# Boston BA 735 speakers



## CSA (Jun 30, 2004)

I know that XP has a problem with the Boston speakers. I've been to microsoft.com and gateway.com and couldn't find the download to correct this problem. Can anyone help? Went to google and it seems like this topic was posted in a thread here at one time, but it's not there anymore....probably because of the server crash. HELP.


----------



## w00t (Jun 30, 2004)

I don't understand, Why would speakers have a problem with an O.S.. Now if you were talking about a soundcard then that would make more sense, because speakers usually jhust interact with the soundcard with analog signals, no fancy drivers or whatnot.


----------



## CSA (Jun 30, 2004)

you are correct, it's the sound card....It is my understanding that these speakers are digital and they do not work with XP. Google directs me to this forum but because of the server crash, nothing is found.
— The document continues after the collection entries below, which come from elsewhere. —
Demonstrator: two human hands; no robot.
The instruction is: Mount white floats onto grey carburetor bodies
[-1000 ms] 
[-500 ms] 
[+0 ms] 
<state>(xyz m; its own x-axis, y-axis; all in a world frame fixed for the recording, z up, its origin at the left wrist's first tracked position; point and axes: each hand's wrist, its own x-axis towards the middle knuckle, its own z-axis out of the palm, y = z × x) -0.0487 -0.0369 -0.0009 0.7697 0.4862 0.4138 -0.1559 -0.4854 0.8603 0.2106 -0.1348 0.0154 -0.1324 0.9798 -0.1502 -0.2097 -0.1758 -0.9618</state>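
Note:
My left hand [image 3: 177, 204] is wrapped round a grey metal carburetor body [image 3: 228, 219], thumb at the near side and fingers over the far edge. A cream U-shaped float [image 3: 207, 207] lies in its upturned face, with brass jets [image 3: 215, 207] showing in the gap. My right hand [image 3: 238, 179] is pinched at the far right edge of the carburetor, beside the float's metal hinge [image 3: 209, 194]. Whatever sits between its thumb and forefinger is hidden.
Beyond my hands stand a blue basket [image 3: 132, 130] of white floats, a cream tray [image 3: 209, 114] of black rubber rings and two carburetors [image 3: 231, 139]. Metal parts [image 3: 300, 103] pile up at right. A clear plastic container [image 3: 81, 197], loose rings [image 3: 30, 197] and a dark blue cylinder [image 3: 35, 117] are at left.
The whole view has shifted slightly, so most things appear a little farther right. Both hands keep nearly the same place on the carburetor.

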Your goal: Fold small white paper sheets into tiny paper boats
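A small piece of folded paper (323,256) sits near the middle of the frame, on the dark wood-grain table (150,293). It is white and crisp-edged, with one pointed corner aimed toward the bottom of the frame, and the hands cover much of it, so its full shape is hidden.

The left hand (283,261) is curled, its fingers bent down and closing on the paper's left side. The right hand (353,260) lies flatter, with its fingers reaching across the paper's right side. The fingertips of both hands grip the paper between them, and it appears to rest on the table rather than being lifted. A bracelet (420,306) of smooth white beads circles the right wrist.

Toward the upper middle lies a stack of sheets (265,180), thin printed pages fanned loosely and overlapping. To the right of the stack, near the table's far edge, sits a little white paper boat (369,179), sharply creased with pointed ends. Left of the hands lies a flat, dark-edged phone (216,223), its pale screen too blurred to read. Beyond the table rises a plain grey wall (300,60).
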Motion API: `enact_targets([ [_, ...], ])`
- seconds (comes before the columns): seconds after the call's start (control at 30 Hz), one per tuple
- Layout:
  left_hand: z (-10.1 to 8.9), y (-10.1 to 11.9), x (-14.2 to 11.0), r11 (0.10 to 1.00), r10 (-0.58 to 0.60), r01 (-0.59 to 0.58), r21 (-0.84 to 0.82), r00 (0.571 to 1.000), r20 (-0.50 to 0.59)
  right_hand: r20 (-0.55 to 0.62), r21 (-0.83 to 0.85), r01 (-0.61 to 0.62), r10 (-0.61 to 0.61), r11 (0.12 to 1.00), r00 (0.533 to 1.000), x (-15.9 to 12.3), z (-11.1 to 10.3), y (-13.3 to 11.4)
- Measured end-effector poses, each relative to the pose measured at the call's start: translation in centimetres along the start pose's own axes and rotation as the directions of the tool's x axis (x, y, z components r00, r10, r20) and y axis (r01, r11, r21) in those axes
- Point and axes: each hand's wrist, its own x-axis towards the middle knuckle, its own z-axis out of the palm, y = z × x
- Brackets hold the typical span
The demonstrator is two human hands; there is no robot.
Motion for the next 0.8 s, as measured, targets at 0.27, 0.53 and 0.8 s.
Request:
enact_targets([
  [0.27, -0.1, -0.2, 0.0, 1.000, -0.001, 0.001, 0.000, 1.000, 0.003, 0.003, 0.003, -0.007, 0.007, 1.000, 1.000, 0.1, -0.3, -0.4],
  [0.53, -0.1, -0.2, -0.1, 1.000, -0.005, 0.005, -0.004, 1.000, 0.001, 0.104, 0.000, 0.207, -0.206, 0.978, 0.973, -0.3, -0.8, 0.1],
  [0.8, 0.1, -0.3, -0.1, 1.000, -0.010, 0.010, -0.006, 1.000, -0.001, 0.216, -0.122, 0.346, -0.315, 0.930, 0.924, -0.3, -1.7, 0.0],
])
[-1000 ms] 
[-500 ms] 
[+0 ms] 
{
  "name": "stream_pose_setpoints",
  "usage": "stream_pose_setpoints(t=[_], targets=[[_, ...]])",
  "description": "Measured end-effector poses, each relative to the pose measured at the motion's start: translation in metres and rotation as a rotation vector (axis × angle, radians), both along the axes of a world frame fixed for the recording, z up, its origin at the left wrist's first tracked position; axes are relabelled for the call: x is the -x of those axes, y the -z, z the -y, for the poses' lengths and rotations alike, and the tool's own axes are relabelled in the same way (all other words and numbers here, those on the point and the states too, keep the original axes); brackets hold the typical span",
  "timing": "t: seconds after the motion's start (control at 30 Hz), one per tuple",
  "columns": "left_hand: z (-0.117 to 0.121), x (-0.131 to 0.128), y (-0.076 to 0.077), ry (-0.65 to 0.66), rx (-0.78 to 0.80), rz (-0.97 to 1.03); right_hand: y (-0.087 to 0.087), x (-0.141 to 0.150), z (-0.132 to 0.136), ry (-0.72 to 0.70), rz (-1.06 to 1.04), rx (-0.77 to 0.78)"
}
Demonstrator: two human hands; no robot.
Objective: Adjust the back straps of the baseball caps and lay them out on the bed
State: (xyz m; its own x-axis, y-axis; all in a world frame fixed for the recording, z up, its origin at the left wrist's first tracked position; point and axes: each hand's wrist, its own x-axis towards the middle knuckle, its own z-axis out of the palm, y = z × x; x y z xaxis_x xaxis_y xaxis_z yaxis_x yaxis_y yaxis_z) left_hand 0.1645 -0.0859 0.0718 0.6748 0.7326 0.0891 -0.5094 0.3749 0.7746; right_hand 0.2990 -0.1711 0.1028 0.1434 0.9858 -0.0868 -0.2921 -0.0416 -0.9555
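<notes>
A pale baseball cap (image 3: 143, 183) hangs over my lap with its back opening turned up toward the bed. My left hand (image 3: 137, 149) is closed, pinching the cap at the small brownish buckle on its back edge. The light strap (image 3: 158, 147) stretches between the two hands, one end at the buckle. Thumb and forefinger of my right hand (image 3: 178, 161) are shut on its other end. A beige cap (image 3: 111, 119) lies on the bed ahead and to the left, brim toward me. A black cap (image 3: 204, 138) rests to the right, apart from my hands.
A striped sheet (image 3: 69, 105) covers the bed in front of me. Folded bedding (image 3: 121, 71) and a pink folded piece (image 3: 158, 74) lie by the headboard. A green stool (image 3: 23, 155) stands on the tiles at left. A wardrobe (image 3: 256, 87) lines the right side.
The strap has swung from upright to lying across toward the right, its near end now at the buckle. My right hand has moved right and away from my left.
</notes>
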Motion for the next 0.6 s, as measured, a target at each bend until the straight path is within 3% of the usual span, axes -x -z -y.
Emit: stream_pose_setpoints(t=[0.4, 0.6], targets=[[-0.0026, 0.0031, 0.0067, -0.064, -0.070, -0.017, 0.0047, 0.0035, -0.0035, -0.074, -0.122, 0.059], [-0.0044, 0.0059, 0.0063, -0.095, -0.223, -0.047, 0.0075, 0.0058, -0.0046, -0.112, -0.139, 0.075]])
Thanks for your reply


----------



## V0lt (Sep 14, 2002)

Here's the thread I think you're talking about. You'll have to rename the file to .htm before you'll be able to view it.


----------



## griffle (Aug 5, 2007)

I am successfully using Boston BA735 speakers on Windows XP. I was able
to speak to the support guy at Boston Spkrs. and he directed me to use
the "Analog In" jack on the sub-woofer and NOT the " Digital In". That's 
when they started working. I also had another set of these SAME speakers
that DID NOT have an "Analog In" jack. So I gave them to a local thrift shop. Repeat: Boston makes 2 different speaker sets with the same name,
BA 735: one with and one without the "Analog In" jack. Good luck to ya!


----------



## Troppo (May 31, 2008)

Hi Griffle, I just bought a set of BA735 speakers off Ebay.
I don't think they have the Analog in jack.

Am I in deep doodoo?

Asus Laptop Pro31 series, with Vista Home Premium...... unfortunately.


----------